Requirement - Look through the entries below and show every line containing the word "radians".

Supplied entries -
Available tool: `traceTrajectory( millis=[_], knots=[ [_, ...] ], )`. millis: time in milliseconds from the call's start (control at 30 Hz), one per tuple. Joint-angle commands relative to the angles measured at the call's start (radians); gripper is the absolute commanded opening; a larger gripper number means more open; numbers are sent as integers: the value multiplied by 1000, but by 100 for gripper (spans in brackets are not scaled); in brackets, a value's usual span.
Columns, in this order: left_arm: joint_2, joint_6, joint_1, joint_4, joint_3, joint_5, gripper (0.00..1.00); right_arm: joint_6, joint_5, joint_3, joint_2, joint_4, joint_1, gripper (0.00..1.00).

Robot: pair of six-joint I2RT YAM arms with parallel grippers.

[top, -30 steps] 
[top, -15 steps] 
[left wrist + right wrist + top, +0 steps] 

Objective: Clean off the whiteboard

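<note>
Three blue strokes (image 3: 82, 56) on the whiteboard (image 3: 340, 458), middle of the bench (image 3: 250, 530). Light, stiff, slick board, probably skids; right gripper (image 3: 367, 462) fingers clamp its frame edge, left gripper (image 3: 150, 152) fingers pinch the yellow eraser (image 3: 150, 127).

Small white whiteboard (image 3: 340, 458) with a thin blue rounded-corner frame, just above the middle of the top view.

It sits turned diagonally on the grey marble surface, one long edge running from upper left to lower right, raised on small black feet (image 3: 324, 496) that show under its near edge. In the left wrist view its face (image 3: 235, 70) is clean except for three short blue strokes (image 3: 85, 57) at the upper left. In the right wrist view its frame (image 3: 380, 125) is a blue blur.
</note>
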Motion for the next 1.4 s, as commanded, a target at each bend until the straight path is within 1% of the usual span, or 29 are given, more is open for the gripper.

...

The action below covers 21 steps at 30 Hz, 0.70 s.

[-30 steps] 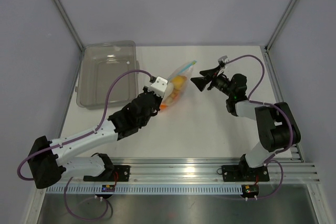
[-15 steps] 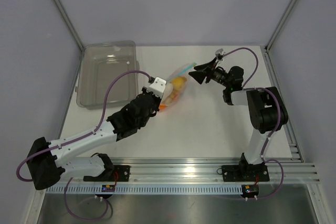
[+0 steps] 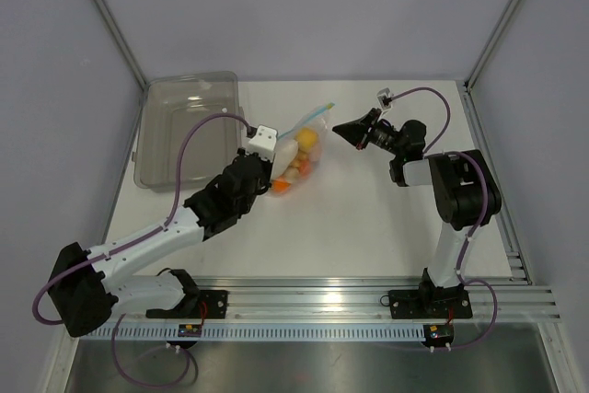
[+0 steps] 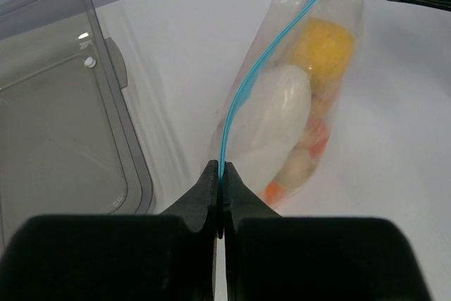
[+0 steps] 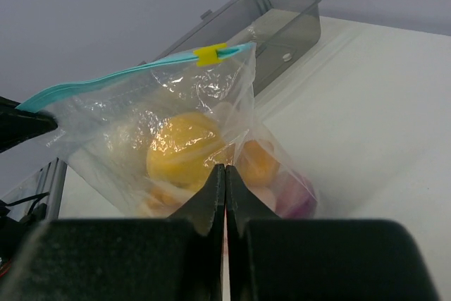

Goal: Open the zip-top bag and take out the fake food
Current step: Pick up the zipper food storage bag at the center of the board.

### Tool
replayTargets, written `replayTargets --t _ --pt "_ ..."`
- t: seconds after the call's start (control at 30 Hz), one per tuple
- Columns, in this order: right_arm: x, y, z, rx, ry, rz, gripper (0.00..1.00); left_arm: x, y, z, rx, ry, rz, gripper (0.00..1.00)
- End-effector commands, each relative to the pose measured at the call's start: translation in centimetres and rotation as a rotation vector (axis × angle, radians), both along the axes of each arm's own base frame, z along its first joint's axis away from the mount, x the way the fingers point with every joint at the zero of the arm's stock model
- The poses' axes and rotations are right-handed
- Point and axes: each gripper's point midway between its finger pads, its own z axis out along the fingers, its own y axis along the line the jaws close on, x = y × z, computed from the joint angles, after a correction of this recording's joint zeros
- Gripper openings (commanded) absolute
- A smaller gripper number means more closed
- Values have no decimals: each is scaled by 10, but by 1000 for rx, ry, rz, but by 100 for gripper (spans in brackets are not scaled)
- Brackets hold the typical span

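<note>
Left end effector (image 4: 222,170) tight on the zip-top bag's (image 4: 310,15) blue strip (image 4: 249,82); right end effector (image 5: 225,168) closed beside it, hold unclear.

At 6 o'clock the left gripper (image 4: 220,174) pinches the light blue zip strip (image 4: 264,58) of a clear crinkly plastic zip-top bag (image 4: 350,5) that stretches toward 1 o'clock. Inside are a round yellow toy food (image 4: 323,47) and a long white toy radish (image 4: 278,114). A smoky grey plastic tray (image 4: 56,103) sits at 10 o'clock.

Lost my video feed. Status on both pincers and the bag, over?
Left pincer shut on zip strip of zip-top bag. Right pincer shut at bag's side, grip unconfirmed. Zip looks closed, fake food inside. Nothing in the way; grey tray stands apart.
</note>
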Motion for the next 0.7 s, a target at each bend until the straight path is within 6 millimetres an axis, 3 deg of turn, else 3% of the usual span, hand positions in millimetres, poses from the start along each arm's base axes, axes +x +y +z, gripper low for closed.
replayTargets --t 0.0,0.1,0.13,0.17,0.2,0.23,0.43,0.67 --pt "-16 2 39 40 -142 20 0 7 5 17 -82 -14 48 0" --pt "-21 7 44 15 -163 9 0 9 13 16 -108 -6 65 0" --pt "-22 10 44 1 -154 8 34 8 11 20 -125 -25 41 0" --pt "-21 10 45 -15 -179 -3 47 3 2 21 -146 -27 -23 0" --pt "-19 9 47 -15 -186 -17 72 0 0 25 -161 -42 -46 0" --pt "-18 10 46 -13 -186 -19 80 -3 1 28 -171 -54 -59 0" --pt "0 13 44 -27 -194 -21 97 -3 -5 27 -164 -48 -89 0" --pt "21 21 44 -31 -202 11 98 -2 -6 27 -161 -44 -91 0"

Answer -
Available tool: `traceTrajectory( millis=[_], knots=[ [_, ...] ], )`. millis: time in milliseconds from the call's start (control at 30 Hz), one per tuple. Joint-angle commands relative to the angles measured at the call's start (radians); gripper is the absolute commanded opening; a larger gripper number means more open; numbers are sent as integers: the value multiplied by 1000, but by 100 for gripper (spans in brackets are not scaled); in brackets, a value's usual span.
- End-effector commands, each relative to the pose measured at the call's start: translation in centimetres and rotation as a rotation vector (axis × angle, radians), both along the axes of each arm's own base frame, z along its first joint's axis away from the mount, x the way the fingers point with every joint at the zero of the arm's stock model

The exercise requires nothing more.